Chamtech's spray-on antenna uses a nano material to provide a low-power boost to antenna range. The wireless-in-a-can product may some day bring an end to unsightly cell towers.

Chamtech spray-on antenna
The antenna can, seen next to a closeup of the nano material.
Video screenshot by Amanda Kooser/CNET

It sounds like a particularly suspicious late-night infomercial: Spray your way to a better wireless signal! Improve your range! Save battery! Transmit over great distances under water!

But Chamtech's spray-on antenna is a real product with some impressive claims. It can be sprayed on almost any surface, even trees and orange barrels. It doesn't suck up power.

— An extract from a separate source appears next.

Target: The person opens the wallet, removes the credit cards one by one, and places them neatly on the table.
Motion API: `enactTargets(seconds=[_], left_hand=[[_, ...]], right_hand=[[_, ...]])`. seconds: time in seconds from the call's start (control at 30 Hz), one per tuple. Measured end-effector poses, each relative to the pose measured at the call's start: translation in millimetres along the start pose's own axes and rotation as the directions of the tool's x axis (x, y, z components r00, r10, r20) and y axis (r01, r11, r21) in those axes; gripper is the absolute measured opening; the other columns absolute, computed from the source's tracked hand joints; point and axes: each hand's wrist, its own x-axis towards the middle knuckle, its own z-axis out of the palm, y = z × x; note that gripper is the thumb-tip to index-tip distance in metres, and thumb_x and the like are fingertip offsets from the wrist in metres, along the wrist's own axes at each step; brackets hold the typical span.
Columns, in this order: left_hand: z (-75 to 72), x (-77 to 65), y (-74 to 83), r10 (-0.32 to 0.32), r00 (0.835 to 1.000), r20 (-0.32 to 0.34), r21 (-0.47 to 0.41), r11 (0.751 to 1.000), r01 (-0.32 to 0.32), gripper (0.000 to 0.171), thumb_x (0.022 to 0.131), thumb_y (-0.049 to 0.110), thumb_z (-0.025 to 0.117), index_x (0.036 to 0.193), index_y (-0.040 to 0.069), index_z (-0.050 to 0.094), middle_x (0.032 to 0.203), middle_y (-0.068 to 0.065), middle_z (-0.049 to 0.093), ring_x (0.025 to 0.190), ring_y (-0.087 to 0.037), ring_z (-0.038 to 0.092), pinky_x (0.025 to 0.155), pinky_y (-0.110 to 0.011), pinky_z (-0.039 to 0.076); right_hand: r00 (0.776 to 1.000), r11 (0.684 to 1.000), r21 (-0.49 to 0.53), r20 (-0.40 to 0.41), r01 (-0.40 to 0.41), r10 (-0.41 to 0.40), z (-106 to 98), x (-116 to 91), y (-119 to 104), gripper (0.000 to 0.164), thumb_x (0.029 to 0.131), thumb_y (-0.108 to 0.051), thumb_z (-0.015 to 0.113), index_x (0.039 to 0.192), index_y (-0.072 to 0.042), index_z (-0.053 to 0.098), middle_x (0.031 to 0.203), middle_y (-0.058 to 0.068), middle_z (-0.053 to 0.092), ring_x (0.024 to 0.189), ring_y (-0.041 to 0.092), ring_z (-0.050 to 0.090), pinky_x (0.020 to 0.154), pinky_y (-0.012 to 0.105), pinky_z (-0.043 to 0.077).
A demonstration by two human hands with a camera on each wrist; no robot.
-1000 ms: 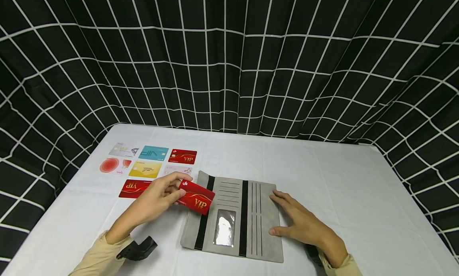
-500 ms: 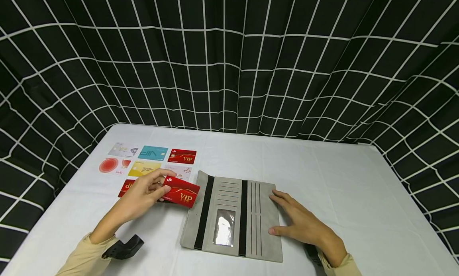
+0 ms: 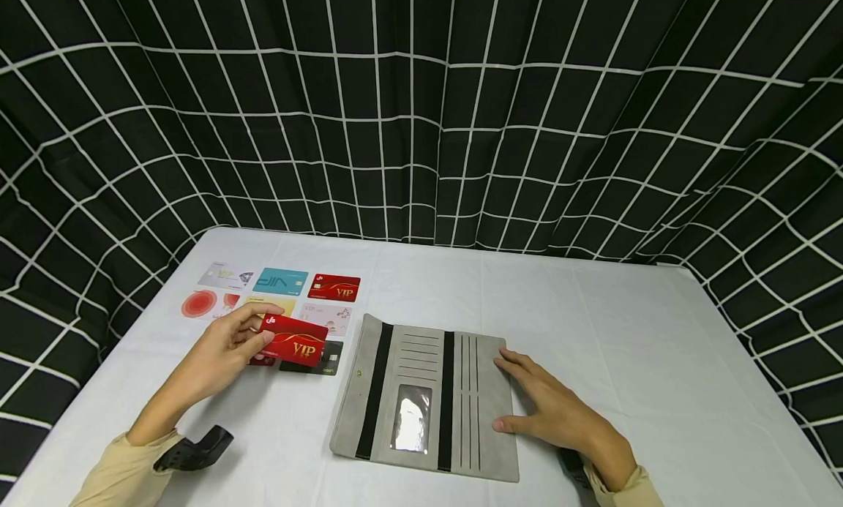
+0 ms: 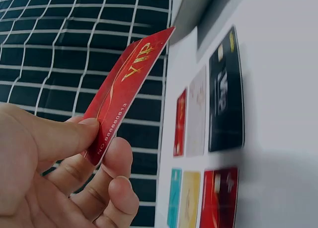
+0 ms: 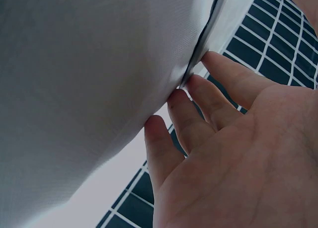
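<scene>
My left hand pinches a red VIP card by its left end, between thumb and fingers. In the head view the card overlaps a black card and part of a yellow card. The left wrist view shows the same red card tilted, its number facing the camera. A grey wallet lies unfolded, with slots, black bands and a clear window. At its right edge rests my right hand, fingers extended, fingertips touching the edge. Up close, those fingertips appear along the wallet's rim.
Other cards lie in rows on the white table: a silver one, a teal one, a red one, a pink one and one with red circles. A black curtain with white grid lines surrounds the table.
My left hand has moved left with the red card, away from over the wallet and toward the rows of cards. The black card has come into view. My right hand stays at the wallet's edge.
</scene>
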Motion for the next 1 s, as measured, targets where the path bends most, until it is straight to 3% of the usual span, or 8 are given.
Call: enactTargets(seconds=[0.23,0.43,0.6,0.83,1.0], left_hand=[[-16.3,-3.0,-13.5,-0.033,0.999,-0.042,0.069,0.997,0.036,0.039,0.095,0.003,0.061,0.133,0.001,0.051,0.093,-0.011,0.057,0.073,-0.005,0.057,0.06,-0.022,0.046],[-29.2,-6.4,-27.4,-0.036,0.996,-0.076,0.075,0.996,0.042,0.041,0.097,0.002,0.058,0.135,-0.002,0.043,0.096,-0.016,0.061,0.072,-0.004,0.058,0.059,-0.022,0.049],[-39.5,-8.4,-40.4,-0.028,0.992,-0.12,0.096,0.995,0.039,0.038,0.097,0.001,0.057,0.134,-0.003,0.048,0.104,-0.021,0.063,0.076,0.002,0.061,0.063,-0.022,0.055],[-50.6,-11.2,-56.3,-0.05,0.986,-0.158,0.143,0.987,0.073,0.04,0.098,0.006,0.059,0.136,-0.001,0.049,0.1,-0.017,0.064,0.073,0.0,0.055,0.057,-0.022,0.049],[-57.0,-12.2,-62.7,-0.085,0.982,-0.17,0.172,0.978,0.115,0.043,0.098,0.009,0.06,0.138,-0.002,0.05,0.106,-0.024,0.064,0.073,0.003,0.054,0.057,-0.021,0.049]], right_hand=[[1.0,1.0,-0.009,0.0,-0.002,0.002,0.7,-0.1,0.4,0.092,0.078,-0.059,0.076,0.148,-0.008,0.044,0.157,0.014,0.036,0.142,0.042,0.038,0.105,0.061,0.039],[1.0,1.0,-0.012,-0.002,-0.002,0.002,0.5,0.0,0.0,0.093,0.078,-0.059,0.076,0.148,-0.007,0.044,0.157,0.014,0.037,0.142,0.041,0.039,0.105,0.061,0.04],[1.0,1.0,-0.012,-0.006,0.003,-0.003,0.6,-0.3,-0.1,0.092,0.078,-0.058,0.076,0.148,-0.007,0.044,0.157,0.014,0.037,0.141,0.042,0.039,0.104,0.061,0.04],[1.0,1.0,-0.017,-0.007,0.003,-0.003,1.2,-0.2,0.4,0.092,0.077,-0.058,0.076,0.148,-0.008,0.044,0.156,0.013,0.037,0.141,0.041,0.04,0.104,0.06,0.041],[1.0,1.0,-0.016,-0.007,0.002,-0.002,1.2,-0.3,0.7,0.092,0.077,-0.059,0.076,0.148,-0.009,0.044,0.156,0.013,0.037,0.141,0.041,0.04,0.104,0.06,0.04]])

It works in a mysterious nanotech way.

Chamtech antenna test
This fuzzy image shows the first test of the spray antenna with the material applied to a tree. (Click to enlarge.) Video screenshot by Amanda Kooser/CNET

Here's how I imagine the antenna process goes:

Step 1: Spray antenna material on surface.
Step 2: Connect phone to material.
Step 3: ????
Step 4: Make a phone call to the moon.

Chamtech co-founder Anthony Sutera imagines a world where wireless antenna towers are replaced with nano-paint on walls, and issues like iPhone Antennagate are a thing of the past.

"We have come up with a material that when you spray it on, it lays out just in the right pattern and all of these little capacitors charge and discharge extremely quickly in real time and they don't create any heat," Sutera says in a video presentation about the product.

One of Chamtech's tests turned an RFID chip with a 5-foot range into an RFID chip with a 700-foot range. The company lists a spray antenna kit on its site, but pricing for the public is not revealed. The U.S. government is reportedly already playing with the new material.

If all these claims bear out, then I can see everybody wanting to get their hands on a fresh can full of antenna. My only question is where in the grocery store it will be stocked: with the spray cheese or with the gold food paint?